§ Task item: Copy the complete listing that follows, letter for letter.

□ □ □ □ □

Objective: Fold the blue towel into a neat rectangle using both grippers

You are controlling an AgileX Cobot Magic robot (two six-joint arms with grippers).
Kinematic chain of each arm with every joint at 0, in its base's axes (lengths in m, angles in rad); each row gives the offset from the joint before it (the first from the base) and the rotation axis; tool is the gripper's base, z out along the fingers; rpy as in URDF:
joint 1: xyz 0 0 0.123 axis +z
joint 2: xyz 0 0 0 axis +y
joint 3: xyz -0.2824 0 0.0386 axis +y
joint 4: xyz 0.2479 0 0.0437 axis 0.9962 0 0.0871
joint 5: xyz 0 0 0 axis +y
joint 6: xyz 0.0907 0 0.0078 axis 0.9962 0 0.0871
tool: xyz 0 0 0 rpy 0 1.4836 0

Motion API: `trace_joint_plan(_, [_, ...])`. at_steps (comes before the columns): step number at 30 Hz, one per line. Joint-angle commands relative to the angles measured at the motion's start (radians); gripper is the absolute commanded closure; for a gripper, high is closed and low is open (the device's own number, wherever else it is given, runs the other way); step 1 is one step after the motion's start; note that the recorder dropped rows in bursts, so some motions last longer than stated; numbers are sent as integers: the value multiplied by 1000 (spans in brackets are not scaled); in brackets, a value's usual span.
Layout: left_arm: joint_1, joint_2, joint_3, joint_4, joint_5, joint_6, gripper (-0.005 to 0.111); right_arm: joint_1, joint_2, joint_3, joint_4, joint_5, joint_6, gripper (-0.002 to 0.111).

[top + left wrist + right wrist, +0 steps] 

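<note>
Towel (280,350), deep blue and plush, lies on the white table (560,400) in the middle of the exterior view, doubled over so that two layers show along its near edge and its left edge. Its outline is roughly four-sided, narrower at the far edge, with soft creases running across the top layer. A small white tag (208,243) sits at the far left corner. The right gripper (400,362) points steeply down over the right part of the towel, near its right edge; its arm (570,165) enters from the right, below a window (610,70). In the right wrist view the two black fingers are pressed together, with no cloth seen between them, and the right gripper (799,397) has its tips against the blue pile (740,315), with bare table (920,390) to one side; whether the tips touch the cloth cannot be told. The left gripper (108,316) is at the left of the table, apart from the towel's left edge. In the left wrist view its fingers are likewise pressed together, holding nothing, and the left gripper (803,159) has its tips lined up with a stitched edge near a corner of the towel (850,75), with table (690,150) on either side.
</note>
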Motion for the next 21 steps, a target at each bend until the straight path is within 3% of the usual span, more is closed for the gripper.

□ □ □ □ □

§ Response box:
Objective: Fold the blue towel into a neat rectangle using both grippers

You are controlling an AgileX Cobot Magic robot (two six-joint arms with grippers).
Kinematic chain of each arm with every joint at 0, in its base's axes (lengths in m, angles in rad); each row gives the offset from the joint before it (the first from the base) and the rotation axis; tool is the gripper's base, z out along the fingers; rpy as in URDF:
joint 1: xyz 0 0 0.123 axis +z
joint 2: xyz 0 0 0 axis +y
joint 3: xyz -0.2824 0 0.0386 axis +y
joint 4: xyz 0.2479 0 0.0437 axis 0.9962 0 0.0871
joint 5: xyz 0 0 0 axis +y
joint 6: xyz 0.0907 0 0.0078 axis 0.9962 0 0.0871
tool: xyz 0 0 0 rpy 0 1.4836 0

Motion API: `trace_joint_plan(_, [_, ...])`. at_steps (comes before the columns): step number at 30 Hz, one per line. Joint-angle commands relative to the angles measured at the motion's start (radians); gripper is the absolute commanded closure; for a gripper, high is closed and low is open (the device's own number, wherever else it is given, runs the other way); step 1 is one step after the motion's start; note that the recorder dropped rows in bursts, so some motions last longer than stated; numbers are sent as integers: the value multiplied by 1000 (spans in brackets are not scaled); in brackets, a value's usual span.
Layout: left_arm: joint_1, joint_2, joint_3, joint_4, joint_5, joint_6, gripper (-0.005 to 0.111); right_arm: joint_1, joint_2, joint_3, joint_4, joint_5, joint_6, gripper (-0.002 to 0.111).

[top + left wrist + right wrist, +0 steps] 

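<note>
Towel (280,350), deep blue and plush, lies on the white table (560,400) in the middle of the exterior view, doubled over so that two layers show along its near edge and its left edge. Its outline is roughly four-sided, narrower at the far edge, with soft creases running across the top layer. A small white tag (208,243) sits at the far left corner. The right gripper (400,362) points steeply down over the right part of the towel, near its right edge; its arm (570,165) enters from the right, below a window (610,70). In the right wrist view the two black fingers are pressed together, with no cloth seen between them, and the right gripper (799,397) has its tips against the blue pile (740,315), with bare table (920,390) to one side; whether the tips touch the cloth cannot be told. The left gripper (108,316) is at the left of the table, apart from the towel's left edge. In the left wrist view its fingers are likewise pressed together, holding nothing, and the left gripper (803,159) has its tips lined up with a stitched edge near a corner of the towel (850,75), with table (690,150) on either side.
</note>
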Motion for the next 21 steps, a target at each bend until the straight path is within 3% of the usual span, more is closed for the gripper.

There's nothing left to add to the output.